Eşi görülmemiş patlama Son on yılda yaşam bilimlerine yapılan yatırımların artması, hastalar için inanılmaz yeni tedaviler, şirketler için güçlü finansal getiriler ve yeni nesil tedavileri geliştirmek için kritik olan çeviri araştırmalarında genel bir artış ile sonuçlandı. Aynı zamanda, bazıları ilk ürünleriyle kliniğe girmesine yıllar kalmış olan erken aşamadaki şirketler tarafından göz kamaştırıcı sermaye seviyelerine yol açmıştır.

Doğal olarak, cömert bir finansman akışı, ilgili herkes için heyecan yaratır. Sermaye, bilimsel ve teknolojik yeniliği ilerleten yakıttır ve bu, bir yaşam bilimi girişiminin dünyanın geneline fayda sağlayan ürünler yaratabileceği anlamına gelir.

Ancak fon aniden kuruduğunda ne olur?

Örneğin biyoteknoloji dünyasında, tümü aynı anda klinik deneylerden geçen birden fazla ürün geliştirmek son derece sermaye yoğundur. Bu farklı programları sürdürmek için gereken altyapı, finansal bir kuraklığı atlatamayacak kadar hantal olabilir.

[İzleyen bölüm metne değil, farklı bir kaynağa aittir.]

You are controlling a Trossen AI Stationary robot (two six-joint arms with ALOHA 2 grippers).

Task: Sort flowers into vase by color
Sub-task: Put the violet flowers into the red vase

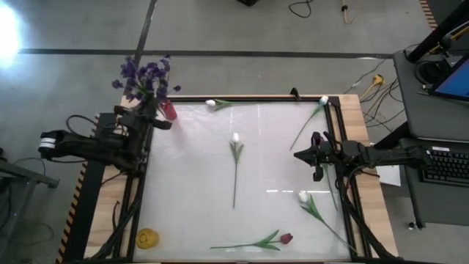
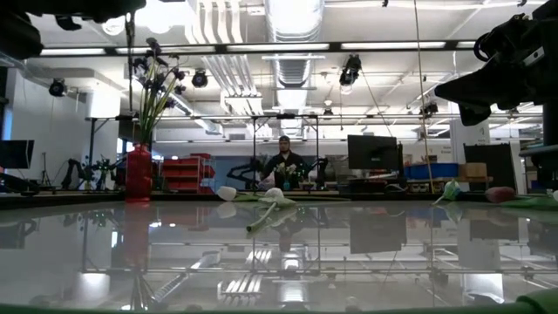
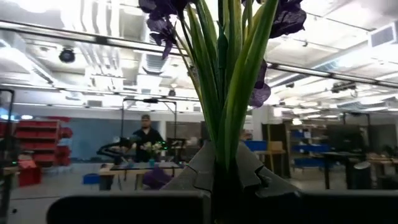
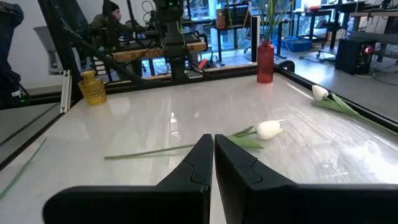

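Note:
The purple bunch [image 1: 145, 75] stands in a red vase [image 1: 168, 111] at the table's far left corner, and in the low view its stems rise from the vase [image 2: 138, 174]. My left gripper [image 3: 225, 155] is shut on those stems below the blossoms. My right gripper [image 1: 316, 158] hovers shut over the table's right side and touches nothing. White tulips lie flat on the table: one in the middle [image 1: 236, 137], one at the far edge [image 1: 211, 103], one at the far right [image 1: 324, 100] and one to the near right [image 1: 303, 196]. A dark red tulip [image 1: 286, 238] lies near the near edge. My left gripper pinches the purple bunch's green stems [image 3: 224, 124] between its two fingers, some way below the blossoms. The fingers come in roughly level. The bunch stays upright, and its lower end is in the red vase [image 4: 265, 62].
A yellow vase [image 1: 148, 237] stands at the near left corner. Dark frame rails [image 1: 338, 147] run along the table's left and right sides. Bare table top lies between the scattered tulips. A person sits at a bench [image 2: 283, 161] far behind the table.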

Daha iyi bir yaklaşım, öncü bir programa – çeşitli geliştirme aşamalarından geçebilecekleri ve nihayetinde FDA onayına yol açan tek bir ürüne – odaklanmak olacaktır. Aslında, öncü programlar, temel alınan bir platformun değerini doğrulayarak şirketlerin lisanslama ve ortaklıklar yoluyla sermaye artırmasına olanak tanır.

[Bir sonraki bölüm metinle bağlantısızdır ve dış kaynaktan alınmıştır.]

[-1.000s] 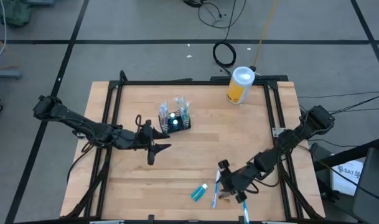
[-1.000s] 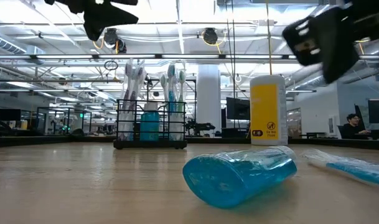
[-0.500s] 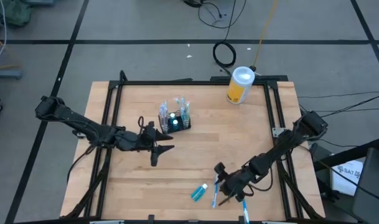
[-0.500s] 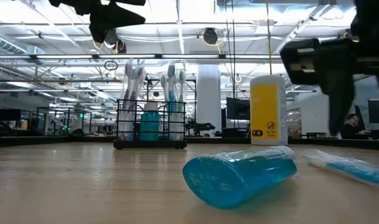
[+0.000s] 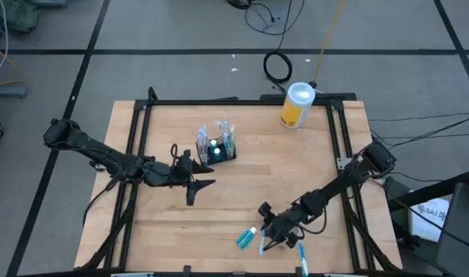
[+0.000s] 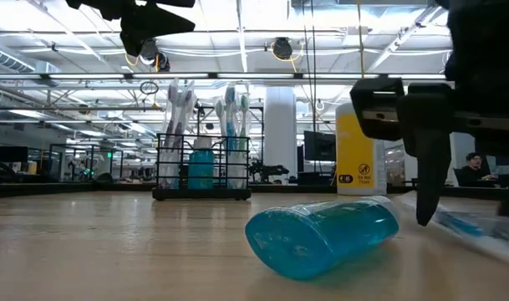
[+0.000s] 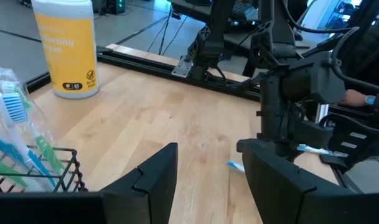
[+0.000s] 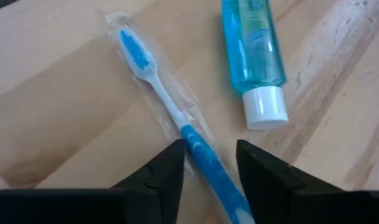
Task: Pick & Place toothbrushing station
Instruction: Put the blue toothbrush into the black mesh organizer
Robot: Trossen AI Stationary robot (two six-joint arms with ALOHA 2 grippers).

Kurucular, akran baskısının veya yatırımcı kontrol boyutunun emirlerinin finansman stratejilerini belirlemesine izin vermemelidir.

Finansmanda her zaman inişler ve çıkışlar olacaktır, bu yüzden işte ekonomik iklimden bağımsız olarak yaşam bilimi girişimlerinin başarı için optimize edebileceği beş yol.

Başarılı bir şirketle başarılı bağış toplamayı karıştırmayın

Günün sonunda, bağış toplama bir sona ulaşmak için bir araçtır. Çoğu yaşam bilimi girişiminin misyonu, hasta sonuçlarını iyileştirmektir. Ancak bilim zordur ve bankadaki nakit para, insan biyolojisinin karmaşıklığının üstesinden gelmez. Pek çok şirket önemli miktarda sermayeyi başarılı bir şekilde artırdı, ancak faydalı bir ürün, terapi veya teknoloji geliştirmede hiçbir zaman başarılı olamadı.

Mükemmel bir vekil olmasa da, girişim destekli bir şirketin (birleşme ve satın alma veya halka arz yoluyla) çıkış değeri, yeni bir ürün geliştirmedeki başarısının bir göstergesi olabilir. Ancak, bir şirketin artırdığı sermaye miktarı ile nihai çıkış değeri arasında pratikte hiçbir ilişki yoktur.

2010’dan bu yana, tüm sağlık hizmetleri çıkışları için çıkış değeri ile toplam yatırılan sermaye arasındaki – iki değişkenin ne kadar ilişkili olduğunun bir ölçüsü – arasındaki R-kare değeri 0.34’tür. PitchBook’a göre, bir şirketin A Serisi finansmanında çıkış değeri ile artırılan sermaye miktarı arasındaki bir korelasyona indiğinizde, pratikte ihmal edilebilir bir değer olan 0,05’e düşüyor.

Bu istatistikler, bir şirket önemli miktarda sermaye artırdığı için (özellikle erken dönemde), başarılı bir yatırım sonucunun garantisi olmadığı fikrini desteklemektedir.

Kurucular, akran baskısının veya yatırımcı kontrol boyutunun emirlerinin finansman stratejilerini belirlemesine izin vermemelidir. Bunun yerine, programınızı teknik ve klinik gelişimin temel aşamalarından geçirmeye odaklanın.